At the February term, 1868, to wit, on the 2d day of March, 1868, the cause was tried before the court and a jury, at which trial a verdict was returned in favor of appellant, but upon which, so far as the record shows, no judgment was ever rendered. But it appears from the record that the cause was upon the docket of file October term, 1868, and continued by the court.
At the June term, 1869, the court made an order nunc pro tunc, as of the October term, 1868, purporting to vacate a judgment and granting a new trial in the cause.
. At the October term, 1870, the parties appeared by their respective attorneys, and the cause ivas called for trial, whereupon appellant’s counsel objected to its being tried. The court overruled the objection, and appellant excepted. A jury was called; appellant’s counsel then, without submitting to a non-suit, withdrew from the case, but the court allowed the trial to proceed, and a verdict was returned in favor ofappellee, upon which judgment Avas rendered against plaintiff below, and she brings the case to this court by appeal.
The first point relied upon for reversal is the nunc pro tunc order made at said June term. Appellant’s counsel assumes, in argument, that, by that order, the court set aside a judgment after the expiration of a year. No such question, however, is presented by the record, because that shows nothing more than a trial and verdict at the February term, 1868. No judgment was entered upon the verdict, at least none is shown by the record. The effect of the order, therefore, is that simply of granting a new trial in a cause standing upon a verdict, and upon which error can not be assigned.
The second point is equally untenable. It is, that the court erred in overruling appellant’s objection to the trial of the cause, and that, after her attorney withdrew from the case, the court should have entered judgment as in the case of non-suit. To the first branch of this objection, we can only answer that we are unable to discover any reason why the cause was not in a condition to compel plaintiff below to go to trial or submit to a non-suit. A new trial had been granted; it was regularly upon the docket, and, for aught that appears, was reached for trial and called in its proper order. To the second branch we say that the appellant’s attorney was present in court when the cause was called for trial. He objected to a trial, without reasons. The appellee’s attorney insisted upon a trial, as was his right. In such a case, it was not for the court to dismiss' the case for want of prosecution, and enter judgment as in case of non-suit, because the plaintiff, being present, must elect to suffer a non-suit, or the case should go to the jury. “Every person desirous of suffering a non-suit on trial, shall be barred therefrom unless he do so before the jury retire from the bar.” R. S. sec. 29, p. 417.

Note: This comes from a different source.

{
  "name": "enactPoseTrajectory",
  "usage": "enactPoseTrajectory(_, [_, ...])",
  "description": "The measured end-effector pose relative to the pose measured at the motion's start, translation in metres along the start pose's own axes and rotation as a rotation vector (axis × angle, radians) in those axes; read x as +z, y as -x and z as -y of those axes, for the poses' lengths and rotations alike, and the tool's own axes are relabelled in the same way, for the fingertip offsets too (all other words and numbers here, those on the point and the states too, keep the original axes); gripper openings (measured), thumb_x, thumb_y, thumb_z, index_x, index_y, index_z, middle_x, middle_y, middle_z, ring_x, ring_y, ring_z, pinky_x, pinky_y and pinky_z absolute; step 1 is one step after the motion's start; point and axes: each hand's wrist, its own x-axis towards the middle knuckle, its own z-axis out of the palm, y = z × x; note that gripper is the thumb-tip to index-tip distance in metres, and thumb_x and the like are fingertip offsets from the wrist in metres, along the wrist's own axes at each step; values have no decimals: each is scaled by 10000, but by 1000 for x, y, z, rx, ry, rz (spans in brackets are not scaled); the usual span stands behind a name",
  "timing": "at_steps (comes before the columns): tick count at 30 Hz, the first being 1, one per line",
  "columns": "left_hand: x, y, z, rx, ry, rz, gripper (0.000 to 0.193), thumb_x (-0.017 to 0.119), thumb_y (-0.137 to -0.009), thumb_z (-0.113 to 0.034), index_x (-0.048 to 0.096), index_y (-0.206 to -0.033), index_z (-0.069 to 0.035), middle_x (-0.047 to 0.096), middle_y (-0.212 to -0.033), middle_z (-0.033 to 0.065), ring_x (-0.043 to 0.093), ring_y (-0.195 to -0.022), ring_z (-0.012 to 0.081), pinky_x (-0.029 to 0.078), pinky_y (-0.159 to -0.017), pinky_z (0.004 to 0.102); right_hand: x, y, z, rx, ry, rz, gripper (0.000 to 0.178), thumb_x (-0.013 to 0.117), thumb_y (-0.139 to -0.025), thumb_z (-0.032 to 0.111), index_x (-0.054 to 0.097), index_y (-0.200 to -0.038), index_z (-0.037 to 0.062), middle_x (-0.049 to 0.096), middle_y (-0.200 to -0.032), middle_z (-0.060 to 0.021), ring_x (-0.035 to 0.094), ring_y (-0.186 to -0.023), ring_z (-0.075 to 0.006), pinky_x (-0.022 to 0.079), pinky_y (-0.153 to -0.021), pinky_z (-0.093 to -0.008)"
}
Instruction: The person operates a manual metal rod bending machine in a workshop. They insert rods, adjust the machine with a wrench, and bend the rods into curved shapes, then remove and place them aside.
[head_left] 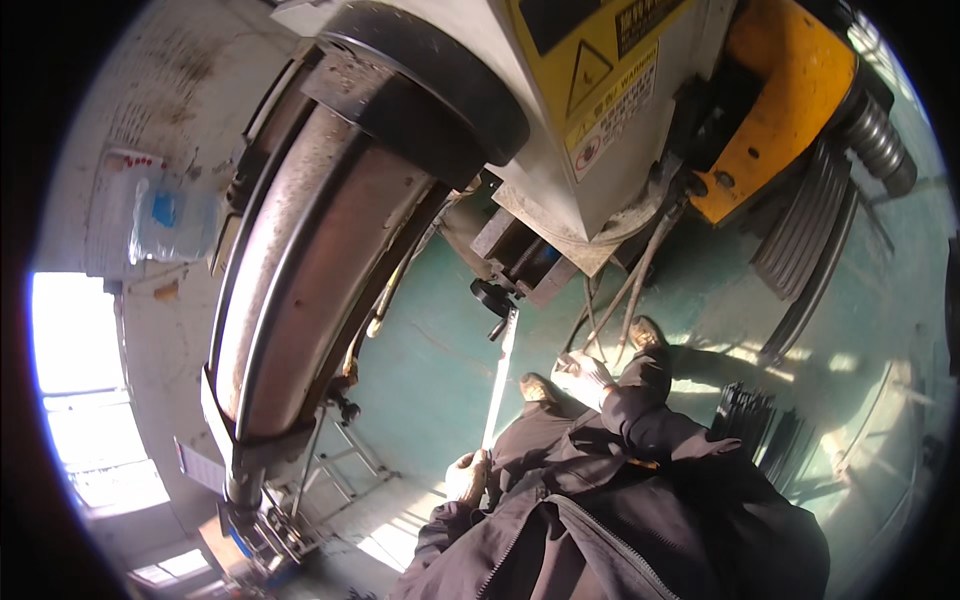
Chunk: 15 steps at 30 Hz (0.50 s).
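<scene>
In a pale glove, my left hand is closed around the lower end of a long, narrow, bright strip. The strip slants up and away, and its far tip reaches a small black crank handle on a dark metal vise-like block. I cannot tell whether the tip touches it. My right hand, also gloved, is held before my right leg with its fingers curled in. What it grips, if anything, does not show.
A large ribbed cylinder stands at left. Ahead are a grey machine housing with a yellow warning label and an orange machine part. Cables hang near my shoes. Dark rods stand at right on the green floor.
</scene>
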Motion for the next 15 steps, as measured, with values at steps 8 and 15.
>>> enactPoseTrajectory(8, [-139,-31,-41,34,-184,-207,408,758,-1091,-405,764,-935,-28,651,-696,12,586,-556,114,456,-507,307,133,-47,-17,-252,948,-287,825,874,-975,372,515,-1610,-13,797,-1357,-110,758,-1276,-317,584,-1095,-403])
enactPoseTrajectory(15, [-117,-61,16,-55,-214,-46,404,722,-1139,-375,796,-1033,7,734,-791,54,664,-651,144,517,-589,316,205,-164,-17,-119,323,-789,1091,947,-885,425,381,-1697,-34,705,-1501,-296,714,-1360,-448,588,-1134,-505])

It would be a singular practice, if a plaintiff could not object to the motion of a defendant to compel him to go to trial, without exposing himself to the danger of having his cause dismissed.
If, when a cause is regularly called upon the docket, the plaintiff do not appear, the court should dismiss the suit for want of prosecution, and render judgment as in case of non-suit. But if he appear, and is' present when the trial commences, then, though he object to the cause being tried, yet, if he desire a non-suit, he must make his desire known, by asking for it. The equivocal act of counsel withdrawing from the cause, is not a withdrawal of the cause from the court.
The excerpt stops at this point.